Most people could benefit from a few extra hours of sleep every night. But some people habitually sleep much less than the recommended amount, yet report feeling no ill effects. A new University of Utah study, published Sept. 15 in Brain and Behavior, finds that patterns of neural connections in the brains of so-called “habitual short sleepers” suggest that some of these people may be efficient sleepers, but may also be more tired than they realize.
“This is tantalizing evidence for why some people feel like they don’t need to sleep as much,” says study co-author and radiologist Jeff Anderson. “Maybe some brains are able to do what sleep does in little tiny epochs during the day.”
The reasons for sleep are still a mystery. “It’s one of the most interesting questions in all science: Why do we sleep in the first place?” Anderson says. “It’s incredibly disadvantageous to spend a third of our life asleep. There must be an important reason to do it, but why is still an active field of research.”
For most people, getting less than the recommended seven to nine hours of sleep a night results in fatigue, irritability and some impairment in judgment and reasoning. Long-term short sleep duration has been linked to a host of mental and physical health consequences, including diminished cognitive performance, mood disturbance, obesity, coronary disease and all-cause mortality risk.
But some people who get less than six hours of sleep a night report feeling no ill effects. In 2009, University of Utah neurologist Christopher Jones and colleagues found a rare genetic mutation that was associated with short-duration, efficient sleep. Many genetic factors are involved in sleep, and a combination of such factors may lead some people to feel that they need less sleep than others.
“Most people feel terrible when they get less than six hours of sleep,” says study co-author and psychology professor Paula Williams. “What’s different about these short sleepers who feel fine? Is there something different going on in terms of brain function? Although they report no daytime dysfunction from short sleep, what if their perceptions are inaccurate?”
The team compared data from people who reported a normal amount of sleep in the past month with those who reported sleeping six hours or less a night. They further divided the short sleepers into two groups: Those who reported daytime dysfunction, such as feeling too drowsy to perform common tasks or keeping up enthusiasm, and those who reported feeling fine. Both groups of short sleepers exhibited brain connectivity patterns more typical of sleep than wakefulness while in the MRI scanner.
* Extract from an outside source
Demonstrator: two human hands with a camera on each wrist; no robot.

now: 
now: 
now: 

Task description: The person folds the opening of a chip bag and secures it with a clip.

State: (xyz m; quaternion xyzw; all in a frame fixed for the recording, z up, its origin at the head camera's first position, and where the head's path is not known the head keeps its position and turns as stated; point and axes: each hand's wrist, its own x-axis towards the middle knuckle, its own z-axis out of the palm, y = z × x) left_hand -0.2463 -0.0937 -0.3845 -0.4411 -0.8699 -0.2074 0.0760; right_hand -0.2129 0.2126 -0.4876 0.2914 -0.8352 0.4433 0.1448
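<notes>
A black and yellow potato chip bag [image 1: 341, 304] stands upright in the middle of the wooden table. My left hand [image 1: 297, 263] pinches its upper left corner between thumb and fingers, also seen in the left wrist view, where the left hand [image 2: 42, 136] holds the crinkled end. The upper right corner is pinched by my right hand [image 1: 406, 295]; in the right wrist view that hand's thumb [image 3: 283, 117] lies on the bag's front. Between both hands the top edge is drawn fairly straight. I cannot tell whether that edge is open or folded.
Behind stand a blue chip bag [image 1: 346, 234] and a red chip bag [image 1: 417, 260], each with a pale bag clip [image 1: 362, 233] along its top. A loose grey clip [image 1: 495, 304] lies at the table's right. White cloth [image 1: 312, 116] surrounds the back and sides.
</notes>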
Anderson says that although people are instructed to stay awake while in the scanner, some short sleepers may have briefly drifted off, even those who denied dysfunction. “People are notoriously poor at knowing whether they’ve fallen asleep for a minute or two,” he says. For the short sleepers who deny dysfunction, one hypothesis is that their wake-up brain systems are perpetually in over-drive. “This leaves open the possibility that, in a boring fMRI scanner they have nothing to do to keep them awake and thus fall asleep,” says Jones. This hypothesis has public safety implications, according to Curtis. “Other boring situations, like driving an automobile at night without adequate visual or auditory stimulation, may also put short sleepers at risk of drowsiness or even falling asleep behind the wheel,” he says.
Looking specifically at differences in connectivity between brain regions, the researchers found that short sleepers who denied dysfunction showed enhanced connectivity between sensory cortices, which process external sensory information, and the hippocampus, a region associated with memory. “That’s tantalizing because it suggests that maybe one of the things the short sleepers are doing in the scanner is performing memory consolidation more efficiently than non-short sleepers,” Anderson says. In other words, some short sleepers may be able to perform sleep-like memory consolidation and brain tasks throughout the day, reducing their need for sleep at night. Or they may be falling asleep during the day under low-stimulation conditions, often without realizing it.
Williams hopes that this ongoing research program will answer key questions about individual differences in need for sleep. “Two people can sleep the same amount and one person feels refreshed and one does not,” she says. “What’s the difference? Are there some people who can get away with less sleep? We don’t know. Amazingly, we still don’t know.”